Overall, the experimental results fully validated the effectiveness of our proposed CNN-DT hybrid model architecture and the advantages of using deep reinforcement learning to optimize model hyperparameters. All three deep reinforcement learning methods could effectively improve model performance, providing new directions for intelligent algorithm design in the field of network security.
While the KDD Cup 1999 dataset serves as a classic benchmark for intrusion detection systems, it is admittedly dated and may not fully reflect the characteristics of modern network attacks. To address this limitation and further validate the effectiveness of the proposed CNN-DT model with AC optimization, additional experiments were conducted on two more recent benchmark datasets: CICIDS2017 and UNSW-NB15.
The CICIDS2017 dataset contains modern attack scenarios including brute force attacks, DoS, DDoS, Web attacks, and insider threats collected in a realistic network environment. The UNSW-NB15 dataset comprises nine types of modern attacks, providing a more diverse and challenging evaluation scenario. As shown in
Table 8, the proposed model demonstrated exceptional performance on these modern datasets, achieving even higher metrics than on the KDD dataset in some cases. The near-perfect performance on the CICIDS2017 dataset with a remarkable 1.0000 recall rate indicated that the model could identify virtually all attacks without missing legitimate instances.
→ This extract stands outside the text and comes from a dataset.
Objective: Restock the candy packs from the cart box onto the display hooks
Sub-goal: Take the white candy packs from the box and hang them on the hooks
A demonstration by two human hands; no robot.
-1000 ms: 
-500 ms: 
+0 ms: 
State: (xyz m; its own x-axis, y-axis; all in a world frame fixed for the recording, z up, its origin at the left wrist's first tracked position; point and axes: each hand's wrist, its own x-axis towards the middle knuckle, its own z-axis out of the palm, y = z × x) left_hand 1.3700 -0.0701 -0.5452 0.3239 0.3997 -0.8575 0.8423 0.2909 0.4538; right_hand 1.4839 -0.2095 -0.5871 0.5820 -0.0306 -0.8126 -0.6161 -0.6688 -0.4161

The slightly lower but still impressive performance on UNSW-NB15 (accuracy of 0.9491 and Kappa of 0.8851) demonstrated the model’s robustness against more diverse and complex attack patterns.
These results further confirm that the CNN-DT structure with AC optimization maintains its effectiveness when faced with modern attack scenarios, suggesting strong generalization capabilities across different network security contexts and time periods.